Strafmaß nicht tat- und schuldangemessen?


Im Mai hatte es seitens der Staatsanwaltschaft noch geheißen, dass man das gegen die drei Erzieherinnen verhängte Strafmaß nicht als tat- und schuldangemessen bewerte. Mehrere Tatbeteiligte hätten erhebliche Sorgfaltspflichtverstöße im Rahmen der Ausübung ihrer beruflichen Tätigkeit begangen. "Vor diesem Hintergrund erscheint eine Verwarnung mit Strafvorbehalt, wie sie durch das Amtsgericht Wolfsburg ausgeurteilt worden ist, auch unter Berücksichtigung von Gerechtigkeitserwägungen nicht geeignet, einen ausreichenden Schuldausgleich herzustellen", erklärte Christian Wolters vor knapp zwei Monaten.

Aktualisiert


Wie Erste Staatsanwältin Julia Meyer am heutigen Donnerstag ergänzt, hatte am 3. Juli auf Vorschlag der Vorsitzenden der Berufungskammer ein Besprechungstermin im Landgericht Braunschweig stattgefunden. Im Rahmen dieses Termins sei erörtert worden, ob wesentliche Belange der Allgemeinheit und der am Verfahren beteiligten Personen die Durchführung einer Berufungshauptverhandlung erforderlich machten. "Ein solcher Erörterungstermin erschien auch unter Berücksichtigung der beträchtlichen psychischen Belastungen des bisherigen Verfahrens bei den Angeklagten und den Nebenklägern zielführend", so Julia Meyer.
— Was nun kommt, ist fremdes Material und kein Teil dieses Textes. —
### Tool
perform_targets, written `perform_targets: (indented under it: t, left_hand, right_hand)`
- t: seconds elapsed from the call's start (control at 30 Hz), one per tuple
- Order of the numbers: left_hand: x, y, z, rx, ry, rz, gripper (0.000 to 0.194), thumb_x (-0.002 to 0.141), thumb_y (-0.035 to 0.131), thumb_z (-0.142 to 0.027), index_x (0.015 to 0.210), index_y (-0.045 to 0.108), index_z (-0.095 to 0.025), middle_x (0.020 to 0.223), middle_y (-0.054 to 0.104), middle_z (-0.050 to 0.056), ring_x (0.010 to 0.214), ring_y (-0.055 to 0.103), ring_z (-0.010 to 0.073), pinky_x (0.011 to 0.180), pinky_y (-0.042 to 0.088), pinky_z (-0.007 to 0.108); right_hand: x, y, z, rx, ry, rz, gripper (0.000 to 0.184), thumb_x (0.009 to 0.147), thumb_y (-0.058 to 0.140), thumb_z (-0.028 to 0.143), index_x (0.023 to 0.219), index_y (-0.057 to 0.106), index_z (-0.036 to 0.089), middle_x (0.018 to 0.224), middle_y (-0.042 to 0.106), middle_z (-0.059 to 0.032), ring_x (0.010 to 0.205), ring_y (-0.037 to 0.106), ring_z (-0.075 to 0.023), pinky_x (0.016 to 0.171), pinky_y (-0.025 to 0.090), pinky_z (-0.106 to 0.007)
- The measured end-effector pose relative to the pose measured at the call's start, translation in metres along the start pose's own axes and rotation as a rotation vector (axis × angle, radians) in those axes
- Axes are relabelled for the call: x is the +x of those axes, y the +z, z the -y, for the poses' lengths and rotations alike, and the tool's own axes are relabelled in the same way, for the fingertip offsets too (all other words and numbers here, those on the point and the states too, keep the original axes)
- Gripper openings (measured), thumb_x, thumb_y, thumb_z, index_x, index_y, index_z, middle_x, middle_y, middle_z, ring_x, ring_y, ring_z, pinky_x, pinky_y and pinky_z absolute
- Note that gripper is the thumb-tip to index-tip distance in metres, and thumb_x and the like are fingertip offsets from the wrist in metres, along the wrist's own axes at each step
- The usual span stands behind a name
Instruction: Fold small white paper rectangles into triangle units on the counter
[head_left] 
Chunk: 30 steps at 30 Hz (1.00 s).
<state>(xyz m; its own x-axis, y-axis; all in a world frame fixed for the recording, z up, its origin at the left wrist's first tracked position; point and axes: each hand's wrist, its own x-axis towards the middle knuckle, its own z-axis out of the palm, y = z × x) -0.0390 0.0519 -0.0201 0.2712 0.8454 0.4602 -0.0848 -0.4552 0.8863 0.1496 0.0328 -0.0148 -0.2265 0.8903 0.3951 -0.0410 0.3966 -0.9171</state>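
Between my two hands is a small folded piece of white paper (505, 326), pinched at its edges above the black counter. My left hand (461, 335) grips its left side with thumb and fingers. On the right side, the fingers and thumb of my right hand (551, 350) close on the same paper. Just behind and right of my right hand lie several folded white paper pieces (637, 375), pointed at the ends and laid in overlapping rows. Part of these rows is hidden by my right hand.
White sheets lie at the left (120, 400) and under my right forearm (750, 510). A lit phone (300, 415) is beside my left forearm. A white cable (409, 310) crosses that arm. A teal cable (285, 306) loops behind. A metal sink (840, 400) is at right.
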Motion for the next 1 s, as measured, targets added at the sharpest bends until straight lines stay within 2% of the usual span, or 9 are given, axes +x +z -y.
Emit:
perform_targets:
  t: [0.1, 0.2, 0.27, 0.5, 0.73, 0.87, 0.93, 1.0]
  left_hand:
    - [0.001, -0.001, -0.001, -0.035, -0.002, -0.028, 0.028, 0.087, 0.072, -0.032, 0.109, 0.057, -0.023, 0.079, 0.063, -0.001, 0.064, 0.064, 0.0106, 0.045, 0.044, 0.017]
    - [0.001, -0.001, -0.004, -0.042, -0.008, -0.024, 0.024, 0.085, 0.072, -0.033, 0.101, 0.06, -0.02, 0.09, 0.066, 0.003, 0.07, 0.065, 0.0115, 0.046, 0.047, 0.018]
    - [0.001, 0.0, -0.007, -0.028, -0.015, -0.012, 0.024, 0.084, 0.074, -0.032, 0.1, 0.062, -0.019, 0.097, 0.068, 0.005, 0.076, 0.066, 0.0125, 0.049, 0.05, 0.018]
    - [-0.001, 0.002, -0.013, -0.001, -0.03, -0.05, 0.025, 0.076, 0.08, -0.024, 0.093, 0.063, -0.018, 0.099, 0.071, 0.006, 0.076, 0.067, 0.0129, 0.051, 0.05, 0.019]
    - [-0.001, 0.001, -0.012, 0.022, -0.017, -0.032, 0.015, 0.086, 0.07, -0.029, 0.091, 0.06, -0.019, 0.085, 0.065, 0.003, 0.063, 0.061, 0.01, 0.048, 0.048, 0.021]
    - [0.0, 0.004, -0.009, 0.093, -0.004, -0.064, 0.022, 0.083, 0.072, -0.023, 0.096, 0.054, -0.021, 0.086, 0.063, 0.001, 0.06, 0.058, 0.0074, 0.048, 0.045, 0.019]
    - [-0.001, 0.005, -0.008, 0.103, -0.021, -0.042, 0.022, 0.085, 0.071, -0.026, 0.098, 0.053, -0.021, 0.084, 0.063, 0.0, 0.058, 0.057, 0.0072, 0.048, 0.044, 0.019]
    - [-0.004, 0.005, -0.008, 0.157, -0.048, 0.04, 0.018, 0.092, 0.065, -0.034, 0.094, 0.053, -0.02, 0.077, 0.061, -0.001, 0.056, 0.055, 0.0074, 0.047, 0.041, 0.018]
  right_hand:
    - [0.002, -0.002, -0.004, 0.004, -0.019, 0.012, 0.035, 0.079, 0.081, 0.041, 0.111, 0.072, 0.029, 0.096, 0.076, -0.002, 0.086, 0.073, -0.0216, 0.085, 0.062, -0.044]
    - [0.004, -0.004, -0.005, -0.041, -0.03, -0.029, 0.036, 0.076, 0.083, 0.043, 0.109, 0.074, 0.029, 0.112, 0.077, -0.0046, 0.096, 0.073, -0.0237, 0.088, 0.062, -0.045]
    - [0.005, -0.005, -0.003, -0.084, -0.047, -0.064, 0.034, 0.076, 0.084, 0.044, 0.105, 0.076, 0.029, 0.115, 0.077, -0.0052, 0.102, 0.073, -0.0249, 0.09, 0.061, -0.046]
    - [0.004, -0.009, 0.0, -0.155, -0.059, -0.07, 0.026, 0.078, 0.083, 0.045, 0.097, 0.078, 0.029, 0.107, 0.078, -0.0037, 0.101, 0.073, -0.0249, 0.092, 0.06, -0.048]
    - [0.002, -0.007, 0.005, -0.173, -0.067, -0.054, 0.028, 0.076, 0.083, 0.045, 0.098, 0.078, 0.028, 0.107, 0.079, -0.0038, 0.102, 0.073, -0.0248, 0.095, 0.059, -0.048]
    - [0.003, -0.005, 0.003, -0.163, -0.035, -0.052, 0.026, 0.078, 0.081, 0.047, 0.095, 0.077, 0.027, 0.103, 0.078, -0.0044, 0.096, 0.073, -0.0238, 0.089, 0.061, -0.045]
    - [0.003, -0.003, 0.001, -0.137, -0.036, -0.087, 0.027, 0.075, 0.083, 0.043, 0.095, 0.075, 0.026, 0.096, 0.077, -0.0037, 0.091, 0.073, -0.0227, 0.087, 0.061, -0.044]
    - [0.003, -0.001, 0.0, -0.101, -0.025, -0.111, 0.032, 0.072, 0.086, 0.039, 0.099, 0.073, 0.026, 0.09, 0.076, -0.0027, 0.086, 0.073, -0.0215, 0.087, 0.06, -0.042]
Eltern hatten kein Interesse an einer neuen Verhandlung


Der Nebenklägervertreter habe für seine Mandanten erklärt, dass ein Interesse an einer weiteren Hauptverhandlung nicht bestehe. Ihrem Wunsch nach einer juristischen Aufarbeitung des Verlustes des eigenen Kindes sei mit der durchgeführten Hauptverhandlung in der ersten Instanz entsprochen worden. Bei den Angeklagten sei insgesamt deutlich geworden, dass diese weiterhin selbst beträchtlich unter den Tatfolgen leiden.

Eine Abänderung des Strafmaßes hätte demgegenüber eine mehrtägige Hauptverhandlung sowie voraussichtlich die Einholung weiterer Sachverständigengutachten erforderlich gemacht. Die Verhängung kurzer Freiheitsstrafen erschien dabei zweifelhaft. "Nachdem die Sach- und Rechtslage mit den Beteiligten erörtert wurde, nahmen die Staatsanwaltschaft und die Verteidiger der Angeklagten mit deren Ermächtigung jeweils die eingelegten Berufungen zurück. Das Urteil des Amtsgerichts Wolfsburg ist somit rechtskräftig", erklärt Meyer abschließend.